## What the exercise asks:
Your answer should be the lines from the one containing "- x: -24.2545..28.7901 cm" through the final line below, copied exactly.
◇ ◇ ◇ ◇ ◇ ◇ ◇
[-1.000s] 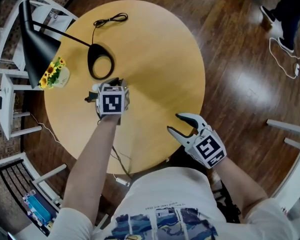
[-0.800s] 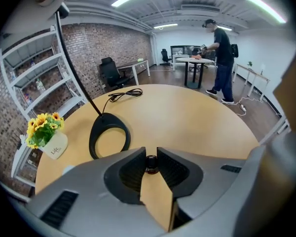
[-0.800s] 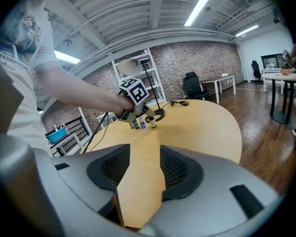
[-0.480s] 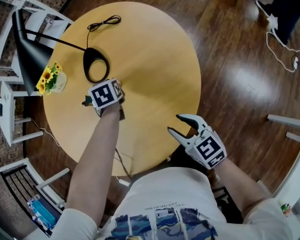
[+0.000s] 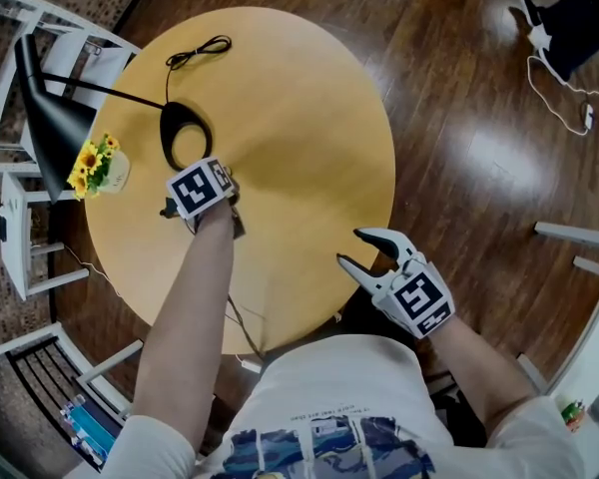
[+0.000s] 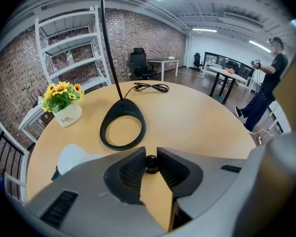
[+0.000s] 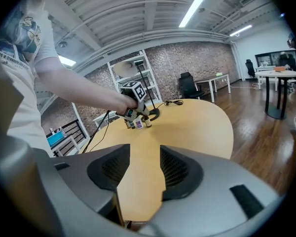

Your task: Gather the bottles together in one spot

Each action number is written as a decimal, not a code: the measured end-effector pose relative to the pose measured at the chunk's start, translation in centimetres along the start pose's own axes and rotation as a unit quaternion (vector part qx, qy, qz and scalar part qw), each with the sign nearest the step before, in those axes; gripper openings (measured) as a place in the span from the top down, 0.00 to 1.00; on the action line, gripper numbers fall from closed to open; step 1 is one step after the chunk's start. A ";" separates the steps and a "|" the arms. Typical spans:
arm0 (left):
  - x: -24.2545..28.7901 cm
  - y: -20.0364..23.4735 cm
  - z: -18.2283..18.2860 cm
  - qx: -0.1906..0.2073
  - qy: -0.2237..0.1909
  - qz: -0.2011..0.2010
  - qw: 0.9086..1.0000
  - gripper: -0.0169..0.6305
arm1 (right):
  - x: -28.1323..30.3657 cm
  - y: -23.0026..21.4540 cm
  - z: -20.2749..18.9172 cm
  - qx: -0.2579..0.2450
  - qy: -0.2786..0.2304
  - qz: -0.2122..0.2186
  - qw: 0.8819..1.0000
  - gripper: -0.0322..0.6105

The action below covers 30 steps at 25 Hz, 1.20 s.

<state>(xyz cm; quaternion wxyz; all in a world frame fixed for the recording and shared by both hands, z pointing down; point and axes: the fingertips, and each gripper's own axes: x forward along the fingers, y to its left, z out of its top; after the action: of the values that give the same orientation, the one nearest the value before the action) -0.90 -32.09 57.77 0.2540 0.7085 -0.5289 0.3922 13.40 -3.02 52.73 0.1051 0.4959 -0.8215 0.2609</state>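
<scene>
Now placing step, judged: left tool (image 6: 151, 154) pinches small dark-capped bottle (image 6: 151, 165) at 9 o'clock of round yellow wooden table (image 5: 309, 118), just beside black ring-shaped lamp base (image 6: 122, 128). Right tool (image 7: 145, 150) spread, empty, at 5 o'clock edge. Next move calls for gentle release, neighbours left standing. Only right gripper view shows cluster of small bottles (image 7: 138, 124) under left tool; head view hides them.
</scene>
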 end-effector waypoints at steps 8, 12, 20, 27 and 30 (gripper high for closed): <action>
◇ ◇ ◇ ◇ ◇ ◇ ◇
## Exercise solution:
  - x: -24.2545..28.7901 cm
  - y: -20.0364..23.4735 cm
  - z: -18.2283..18.2860 cm
  - qx: -0.1906..0.2073
  - qy: -0.2237..0.1909
  - qz: -0.2011..0.2010
  - qw: 0.9086..1.0000
  - gripper: -0.0169..0.6305
arm1 (right):
  - x: -28.1323..30.3657 cm
  - y: -23.0026..21.4540 cm
  - z: -20.2749..18.9172 cm
  - qx: -0.2579..0.2450
  - qy: -0.2786..0.2304
  - qz: -0.2122..0.2186
  - qw: 0.8819..1.0000
  - gripper: -0.0322..0.6105

The action below covers 30 steps at 25 Hz, 1.20 s.

<state>(xyz cm; quaternion wxyz; all in a world frame fixed for the recording and shared by both hands, z pointing down; point and axes: the fingertips, and each gripper's own axes: x forward along the fingers, y to its left, z out of its top; after the action: of the values that give the same orientation, the one nearest the value before the action) -0.90 -32.09 57.77 0.2540 0.7085 -0.5289 0.3922 13.40 -3.02 52.73 0.1051 0.4959 -0.8215 0.2609</state>
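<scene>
Now placing step, judged: left tool (image 6: 151, 154) pinches small dark-capped bottle (image 6: 151, 165) at 9 o'clock of round yellow wooden table (image 5: 309, 118), just beside black ring-shaped lamp base (image 6: 122, 128). Right tool (image 7: 145, 150) spread, empty, at 5 o'clock edge. Next move calls for gentle release, neighbours left standing. Only right gripper view shows cluster of small bottles (image 7: 138, 124) under left tool; head view hides them.
</scene>
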 end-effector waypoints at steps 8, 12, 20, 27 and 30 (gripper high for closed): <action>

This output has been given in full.